33 lata temu na placu Tiananmen w Pekinie chińskie władze brutalnie spacyfikowały prodemokratyczne demonstracje. Sekretarz stanu USA Antony Blinken powiedział w piątek, że wysiłki ofiar tamtych wydarzeń nie zostaną zapomniane. – Będziemy nadal ujawniać okrucieństwa i naruszenia praw człowieka popełniane przez Chińską Republikę Ludową – dodał.
4 czerwca 1989 roku chiński reżim komunistyczny wysłał żołnierzy i czołgi, by brutalnie stłumić protest ludzi pokojowo demonstrujących na rzecz demokracji na słynnym placu w Pekinie. Chińskie władze zabraniają publicznego upamiętniania tego wydarzenia. W rocznicowym oświadczeniu Blinken nazwał represje “brutalnym atakiem”. – Wysiłki tych odważnych osób nie zostaną zapomniane. Każdego roku oddajemy im honor i pamiętamy o tych, którzy walczyli w obronie praw człowieka i podstawowych wolności – dodał.
– Będziemy nadal ujawniać okrucieństwa i naruszenia praw człowieka popełniane przez Chińską Republikę Ludową , w tym w Hongkongu, Sinciangu i Tybecie, i domagać się odpowiedzialności za nie – stwierdził Blinken.
Symbol protestów na planu TiananmenGetty Images
Przemawiając w czwartek na rutynowej konferencji prasowej w Pekinie, rzecznik chińskiego MSZ Zhao Lijian powtórzył standardowe stanowisko rządu dotyczące tych wydarzeń. – Rząd chiński już dawno temu sformułował jasną ocenę incydentu politycznego, który miał miejsce pod koniec lat 80. – powiedział.
Tajwan wzywa Chiny do “szczerego zajęcia się historycznymi faktami”
W sobotę publiczne obchody rocznicy masakry na Tiananmen odbędą się w stolicy Tajwanu Tajpej. Tajwańska Rada ds. Polityki Chin kontynentalnych wezwała w piątek Pekin do “szczerego zajęcia się historycznymi faktami wydarzeń na placu Tiananmen, rozpoczęcia reform politycznych i wdrożenia demokratycznych rządów”.

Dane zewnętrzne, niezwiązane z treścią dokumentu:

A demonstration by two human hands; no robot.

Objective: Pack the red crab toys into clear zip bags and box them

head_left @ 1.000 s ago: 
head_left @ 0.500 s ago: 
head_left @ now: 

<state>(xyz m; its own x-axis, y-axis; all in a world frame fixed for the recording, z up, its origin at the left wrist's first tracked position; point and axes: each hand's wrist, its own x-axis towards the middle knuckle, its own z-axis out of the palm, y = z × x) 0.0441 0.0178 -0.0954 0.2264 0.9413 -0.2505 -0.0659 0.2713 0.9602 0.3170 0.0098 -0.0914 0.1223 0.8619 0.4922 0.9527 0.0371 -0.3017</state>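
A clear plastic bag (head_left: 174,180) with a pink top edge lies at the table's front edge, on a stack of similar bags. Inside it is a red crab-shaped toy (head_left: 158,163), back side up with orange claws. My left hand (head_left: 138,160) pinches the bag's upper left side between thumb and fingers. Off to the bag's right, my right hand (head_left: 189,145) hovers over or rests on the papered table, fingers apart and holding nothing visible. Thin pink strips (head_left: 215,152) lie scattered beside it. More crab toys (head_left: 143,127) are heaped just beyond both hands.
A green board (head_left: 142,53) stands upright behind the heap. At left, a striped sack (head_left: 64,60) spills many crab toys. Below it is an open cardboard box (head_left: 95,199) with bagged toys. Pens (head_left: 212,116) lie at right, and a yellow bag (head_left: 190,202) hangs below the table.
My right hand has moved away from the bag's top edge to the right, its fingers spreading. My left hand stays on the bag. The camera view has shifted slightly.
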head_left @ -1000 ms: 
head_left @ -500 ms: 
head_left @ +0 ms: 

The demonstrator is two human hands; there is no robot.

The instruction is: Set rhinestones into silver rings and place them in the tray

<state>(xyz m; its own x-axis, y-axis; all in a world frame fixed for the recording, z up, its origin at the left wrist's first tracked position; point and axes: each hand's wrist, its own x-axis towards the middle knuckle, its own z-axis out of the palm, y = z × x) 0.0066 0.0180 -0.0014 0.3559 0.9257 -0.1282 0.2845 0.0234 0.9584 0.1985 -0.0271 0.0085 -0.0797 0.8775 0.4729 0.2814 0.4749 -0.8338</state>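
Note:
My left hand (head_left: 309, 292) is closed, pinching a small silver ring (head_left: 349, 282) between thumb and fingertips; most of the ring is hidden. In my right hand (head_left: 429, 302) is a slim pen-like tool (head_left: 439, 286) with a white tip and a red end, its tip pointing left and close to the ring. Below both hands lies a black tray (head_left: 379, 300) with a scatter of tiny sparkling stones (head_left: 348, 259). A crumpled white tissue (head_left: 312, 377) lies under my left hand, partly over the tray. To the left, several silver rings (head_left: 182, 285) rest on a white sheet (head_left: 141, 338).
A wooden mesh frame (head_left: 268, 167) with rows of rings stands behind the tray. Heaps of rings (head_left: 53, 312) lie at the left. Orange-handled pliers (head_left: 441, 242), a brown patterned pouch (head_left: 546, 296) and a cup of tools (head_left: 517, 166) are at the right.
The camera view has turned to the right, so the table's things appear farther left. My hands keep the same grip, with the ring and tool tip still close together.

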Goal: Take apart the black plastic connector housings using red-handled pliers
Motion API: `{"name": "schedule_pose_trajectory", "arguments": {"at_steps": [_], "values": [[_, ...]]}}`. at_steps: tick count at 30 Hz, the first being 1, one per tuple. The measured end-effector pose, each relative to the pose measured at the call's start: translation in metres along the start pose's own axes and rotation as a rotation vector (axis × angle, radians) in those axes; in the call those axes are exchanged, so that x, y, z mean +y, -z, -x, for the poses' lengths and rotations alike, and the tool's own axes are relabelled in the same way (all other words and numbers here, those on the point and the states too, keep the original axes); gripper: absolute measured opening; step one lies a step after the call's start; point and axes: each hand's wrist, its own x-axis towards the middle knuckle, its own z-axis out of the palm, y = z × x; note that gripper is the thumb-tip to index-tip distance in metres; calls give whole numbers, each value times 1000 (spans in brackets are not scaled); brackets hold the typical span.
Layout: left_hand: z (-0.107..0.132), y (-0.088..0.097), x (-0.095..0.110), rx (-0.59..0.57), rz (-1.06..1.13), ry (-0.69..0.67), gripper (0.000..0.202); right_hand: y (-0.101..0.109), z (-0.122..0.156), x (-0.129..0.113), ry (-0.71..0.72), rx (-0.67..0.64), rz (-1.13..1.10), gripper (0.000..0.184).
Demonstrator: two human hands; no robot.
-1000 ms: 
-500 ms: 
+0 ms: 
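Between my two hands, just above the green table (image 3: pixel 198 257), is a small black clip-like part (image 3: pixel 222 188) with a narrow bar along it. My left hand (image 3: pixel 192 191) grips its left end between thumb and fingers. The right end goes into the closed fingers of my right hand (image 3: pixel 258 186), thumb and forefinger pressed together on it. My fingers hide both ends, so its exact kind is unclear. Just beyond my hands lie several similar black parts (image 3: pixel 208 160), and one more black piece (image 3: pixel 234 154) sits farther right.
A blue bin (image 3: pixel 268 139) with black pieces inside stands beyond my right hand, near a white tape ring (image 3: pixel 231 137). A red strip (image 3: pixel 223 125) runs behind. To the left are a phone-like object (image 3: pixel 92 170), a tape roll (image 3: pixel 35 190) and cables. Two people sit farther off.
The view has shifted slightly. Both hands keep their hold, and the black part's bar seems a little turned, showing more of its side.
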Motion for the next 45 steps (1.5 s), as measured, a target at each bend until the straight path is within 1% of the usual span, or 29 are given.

W piątek policja w Hongkongu zamknęła Victoria Park, gdzie do 2019 roku odbywało się pamiątkowe czuwanie przy świecach w rocznicę Tiananmen. Władze w byłej kolonii brytyjskiej wcześniej ostrzegały, że większość miejsc spotkań w parku będzie niedostępna od piątku wieczorem do wczesnych godzin niedzieli.
Tłumy podczas protestów na Tiananmen w PekiniePeter Turnley/Corbis/Getty Images
W przeszłości Hongkong był jedynym chińskim terytorium, na którym tolerowano upamiętnianie i składanie hołdu ofiarom 4 czerwca 1989 roku. W latach 2020 oraz 2021 czuwanie zostało zakazane oficjalnie z uwagi na przepisy wprowadzone w związku z pandemią COVID-19.
Masakra na placu Tiananmen
W nocy z 3 na 4 czerwca 1989 roku, czołgi i transportery opancerzone wjechały na centralny plac Pekinu – Plac Bramy Niebiańskiego Spokoju – Tiananmen, gdzie przez siedem tygodni demonstrowały tysiące chińskich studentów, domagających się demokratyzacji systemu.
Do dziś nie wiadomo, jaka była faktyczna liczba ofiar – w końcu czerwca 1989 roku ówczesny mer Pekinu przyznał, że zginęło 200 demonstrantów, w tym 36 studentów. Nieoficjalne szacunki mówią o dwóch tysiącach zabitych; aresztowano do trzech tysięcy ludzi.